And, you know, some of the design features that they have in this wild animal sanctuary are lessons we can take kind of in our own sort of trauma-informed design. Like one is low density. So these animals have large acre habitats, and there’s not a lot of them in the same enclosure. They have environmental complexity. They have toys to play with that are appropriate to their species. So if they’re cats that like to climb, they have lots of climbing structures and opportunities. If they’re bears who like to explore there’s different scenarios for them to do that.
And then the other thing they do is with transition. So when an animal comes in, it’s not this sort of abrupt and here’s your new home, which is super scary and super threatening, and you don’t know what to expect. But the transition is very gradual and takes place over a pretty long period of time. So the animal can become more trusting and understand that this isn’t going to be threatening for me.
Another feature of the wild animal sanctuary is that as a visitor, you observe them from a 30-foot-high elevated walkway and you’re never on their ground level. And so for these wild animals, this space exists above their visual field. it’s beyond their body or their scope of reach. And so they don’t perceive you as a threat.
And this is different than humans because we’re one of the few species who have this notion of extra personal space. And cognitive neuroscientist, Colin Ellard writes about this phenomenon a lot where there’s a part of our brain that understands this sense of the infinite or kind of, sometimes we associate with divinity when we see these distant expanses and stuff like that.
And that when we look up to the sky or to these distant expanses, it primes us to think about these very positive notions of kind of sublime, or like I said, maybe divinity. And so this idea for humans of lifting the gaze to inspire these positive thoughts could be really beneficial in all of our environments, but especially for trauma informed design. (J: like a healing environment). Yeah. (J: Right). So, that’s not one that’s in our kind of typical playbook of evidence-based design, but it should be. Kind of this idea of lifting the gaze and what kind of positive thoughts that inspires…
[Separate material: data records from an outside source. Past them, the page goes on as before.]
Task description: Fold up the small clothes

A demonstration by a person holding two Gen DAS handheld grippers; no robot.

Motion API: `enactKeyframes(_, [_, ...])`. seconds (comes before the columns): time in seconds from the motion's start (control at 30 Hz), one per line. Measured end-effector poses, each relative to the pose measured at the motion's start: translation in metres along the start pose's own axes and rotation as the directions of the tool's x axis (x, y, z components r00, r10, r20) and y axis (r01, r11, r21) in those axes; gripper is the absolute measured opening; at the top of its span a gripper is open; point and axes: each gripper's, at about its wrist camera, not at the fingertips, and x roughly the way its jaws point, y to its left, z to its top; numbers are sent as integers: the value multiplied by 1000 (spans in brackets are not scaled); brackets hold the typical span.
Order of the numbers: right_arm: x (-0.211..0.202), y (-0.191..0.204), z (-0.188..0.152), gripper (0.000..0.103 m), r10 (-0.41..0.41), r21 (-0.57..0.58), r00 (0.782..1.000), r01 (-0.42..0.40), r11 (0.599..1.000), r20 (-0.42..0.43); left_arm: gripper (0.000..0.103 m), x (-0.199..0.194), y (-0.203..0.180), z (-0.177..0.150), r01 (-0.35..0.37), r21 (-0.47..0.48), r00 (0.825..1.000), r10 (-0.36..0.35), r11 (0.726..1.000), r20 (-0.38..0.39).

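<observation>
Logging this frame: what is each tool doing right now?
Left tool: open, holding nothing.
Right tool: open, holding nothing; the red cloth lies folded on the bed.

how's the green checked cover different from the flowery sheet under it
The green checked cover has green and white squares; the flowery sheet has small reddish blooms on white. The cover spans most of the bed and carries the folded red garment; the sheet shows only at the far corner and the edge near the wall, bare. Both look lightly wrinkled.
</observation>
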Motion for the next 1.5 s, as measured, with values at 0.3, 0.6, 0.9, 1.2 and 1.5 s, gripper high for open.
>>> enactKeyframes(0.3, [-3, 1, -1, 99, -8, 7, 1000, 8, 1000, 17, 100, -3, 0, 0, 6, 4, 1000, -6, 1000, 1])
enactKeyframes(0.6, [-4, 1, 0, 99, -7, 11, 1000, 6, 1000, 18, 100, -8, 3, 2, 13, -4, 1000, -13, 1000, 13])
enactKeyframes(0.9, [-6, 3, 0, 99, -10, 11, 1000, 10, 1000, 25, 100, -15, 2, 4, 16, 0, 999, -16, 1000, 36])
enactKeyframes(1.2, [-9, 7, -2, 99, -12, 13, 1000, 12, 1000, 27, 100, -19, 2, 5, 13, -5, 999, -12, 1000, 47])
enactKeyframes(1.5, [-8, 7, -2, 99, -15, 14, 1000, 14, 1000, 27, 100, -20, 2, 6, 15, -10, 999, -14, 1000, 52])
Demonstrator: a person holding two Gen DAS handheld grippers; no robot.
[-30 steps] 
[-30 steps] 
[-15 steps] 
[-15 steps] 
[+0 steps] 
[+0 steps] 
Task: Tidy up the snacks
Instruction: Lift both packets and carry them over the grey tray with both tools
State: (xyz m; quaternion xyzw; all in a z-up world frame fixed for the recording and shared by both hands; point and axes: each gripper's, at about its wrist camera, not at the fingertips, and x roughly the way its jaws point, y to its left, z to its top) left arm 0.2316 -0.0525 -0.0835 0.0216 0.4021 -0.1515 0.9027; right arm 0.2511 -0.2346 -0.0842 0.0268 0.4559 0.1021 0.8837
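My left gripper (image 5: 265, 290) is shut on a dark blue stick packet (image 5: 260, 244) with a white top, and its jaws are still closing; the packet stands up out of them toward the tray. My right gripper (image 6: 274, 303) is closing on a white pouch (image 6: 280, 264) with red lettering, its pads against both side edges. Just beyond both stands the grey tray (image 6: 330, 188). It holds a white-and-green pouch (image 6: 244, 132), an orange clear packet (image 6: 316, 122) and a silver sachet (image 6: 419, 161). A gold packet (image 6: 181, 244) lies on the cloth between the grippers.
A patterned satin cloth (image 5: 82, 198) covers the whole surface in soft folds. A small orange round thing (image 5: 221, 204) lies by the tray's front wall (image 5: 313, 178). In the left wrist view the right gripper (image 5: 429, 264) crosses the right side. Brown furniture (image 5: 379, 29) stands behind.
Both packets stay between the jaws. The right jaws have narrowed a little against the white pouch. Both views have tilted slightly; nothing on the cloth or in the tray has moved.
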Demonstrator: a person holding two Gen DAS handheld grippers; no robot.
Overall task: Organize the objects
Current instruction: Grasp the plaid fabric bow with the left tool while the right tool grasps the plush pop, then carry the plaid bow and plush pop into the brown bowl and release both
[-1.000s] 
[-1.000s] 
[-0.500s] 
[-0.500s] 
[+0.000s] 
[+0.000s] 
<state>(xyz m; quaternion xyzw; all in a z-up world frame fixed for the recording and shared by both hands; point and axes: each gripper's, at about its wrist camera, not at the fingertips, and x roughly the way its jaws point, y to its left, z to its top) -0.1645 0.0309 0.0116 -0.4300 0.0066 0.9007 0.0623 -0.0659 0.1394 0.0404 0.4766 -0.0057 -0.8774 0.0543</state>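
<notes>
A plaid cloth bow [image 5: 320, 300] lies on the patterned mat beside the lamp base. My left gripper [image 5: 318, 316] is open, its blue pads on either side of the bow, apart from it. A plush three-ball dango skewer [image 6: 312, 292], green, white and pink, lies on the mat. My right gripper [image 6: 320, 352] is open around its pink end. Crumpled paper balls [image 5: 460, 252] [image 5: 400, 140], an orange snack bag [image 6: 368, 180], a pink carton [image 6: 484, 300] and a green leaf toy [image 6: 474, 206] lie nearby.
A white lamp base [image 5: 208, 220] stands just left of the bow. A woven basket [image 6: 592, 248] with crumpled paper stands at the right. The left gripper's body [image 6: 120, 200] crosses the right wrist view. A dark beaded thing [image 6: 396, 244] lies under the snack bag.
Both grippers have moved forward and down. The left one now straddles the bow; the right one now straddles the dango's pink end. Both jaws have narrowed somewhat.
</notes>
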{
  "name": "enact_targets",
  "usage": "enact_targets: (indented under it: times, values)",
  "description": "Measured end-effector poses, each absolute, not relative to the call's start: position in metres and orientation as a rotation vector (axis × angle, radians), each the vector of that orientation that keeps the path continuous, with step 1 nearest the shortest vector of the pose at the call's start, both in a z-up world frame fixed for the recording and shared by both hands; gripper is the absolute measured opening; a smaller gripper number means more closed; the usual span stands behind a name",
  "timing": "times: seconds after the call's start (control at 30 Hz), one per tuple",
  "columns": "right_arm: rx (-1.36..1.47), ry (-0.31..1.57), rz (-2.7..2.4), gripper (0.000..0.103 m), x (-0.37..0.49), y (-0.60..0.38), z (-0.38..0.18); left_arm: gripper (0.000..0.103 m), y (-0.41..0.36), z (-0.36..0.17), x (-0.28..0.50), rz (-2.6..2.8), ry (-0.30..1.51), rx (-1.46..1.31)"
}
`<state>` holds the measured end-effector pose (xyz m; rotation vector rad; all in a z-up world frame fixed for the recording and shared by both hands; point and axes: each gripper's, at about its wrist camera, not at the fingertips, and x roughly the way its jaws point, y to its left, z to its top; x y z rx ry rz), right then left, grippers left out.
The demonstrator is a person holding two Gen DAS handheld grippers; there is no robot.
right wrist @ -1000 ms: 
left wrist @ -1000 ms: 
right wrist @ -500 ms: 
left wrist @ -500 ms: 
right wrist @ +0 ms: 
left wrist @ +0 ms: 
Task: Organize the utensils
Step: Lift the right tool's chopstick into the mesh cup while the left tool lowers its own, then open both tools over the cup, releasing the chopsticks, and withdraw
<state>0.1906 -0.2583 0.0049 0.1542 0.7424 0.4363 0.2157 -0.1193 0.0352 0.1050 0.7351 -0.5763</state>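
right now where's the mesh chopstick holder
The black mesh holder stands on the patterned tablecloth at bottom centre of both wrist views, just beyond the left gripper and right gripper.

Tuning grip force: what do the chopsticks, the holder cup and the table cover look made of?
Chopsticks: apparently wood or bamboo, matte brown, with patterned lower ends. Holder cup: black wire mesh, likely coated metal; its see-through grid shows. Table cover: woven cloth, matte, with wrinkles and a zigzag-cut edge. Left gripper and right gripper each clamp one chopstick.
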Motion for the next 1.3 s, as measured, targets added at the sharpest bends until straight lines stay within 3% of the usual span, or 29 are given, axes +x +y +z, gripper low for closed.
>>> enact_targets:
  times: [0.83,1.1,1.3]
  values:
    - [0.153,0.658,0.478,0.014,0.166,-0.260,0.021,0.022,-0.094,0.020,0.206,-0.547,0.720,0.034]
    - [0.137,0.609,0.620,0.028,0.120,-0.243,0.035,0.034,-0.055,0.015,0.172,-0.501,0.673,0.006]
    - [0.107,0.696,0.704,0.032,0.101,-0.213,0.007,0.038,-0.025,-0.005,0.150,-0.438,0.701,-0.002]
Davis: Right, I am so interested in that Meredith…
Janet: I don’t know if you noticed that I leaned in, right. I was like, really? Yeah. Okay. (laughs).
Davis: We need an invitation to do some research on gaze and how that affects our sense of calm and relaxed versus alert and attending and what that does to our nervous system and how the built environment can facilitate it. We all hear over and over again about, oh, the window view is so beneficial. Well, is it the view out of the window or is it the fact that the eyes are moving and tracking in a way that is different than focused on some focal point that’s creating the sense of stress. So that’s fascinating discourse there. (M: Yeah). More, more is needed, right? (M: Yes, yeah) …
Janet: Absolutely. (M: Yeah). Well, I mean, you know, the whole idea, like you said, the whole famous study with the window looking out to the brick wall versus the, it was a park, I guess it was, but that goes back to sort of our more animal instincts of being able to kind of see the distance and see whatever kind of threat is coming at us. But yeah, I wonder if, you know, when you’re downtrodden, right, like you keep your gaze down, right? (M: uh huh). And you, maybe you’re not creating some sort of eye contact, your shoulders are slumped, you’re maybe not breathing as well. But if you’re lifted and you’re looking and up that the physiology of that as well, might… (M: Yes). Am I going too much into the weeds here, ladies? (laughs).
Meredith: I don’t have evidence to point you to, but I’ve always felt similarly, Janet. I mean, in one of our behavioral health settings, the design team talked about sort of using this flooring pattern that had a biophilic design and biophilia is healing. And I was like, really, do you want to draw their attention down to the flooring? Is that really where you want their attention to be? Because that, that just doesn’t feel right to me.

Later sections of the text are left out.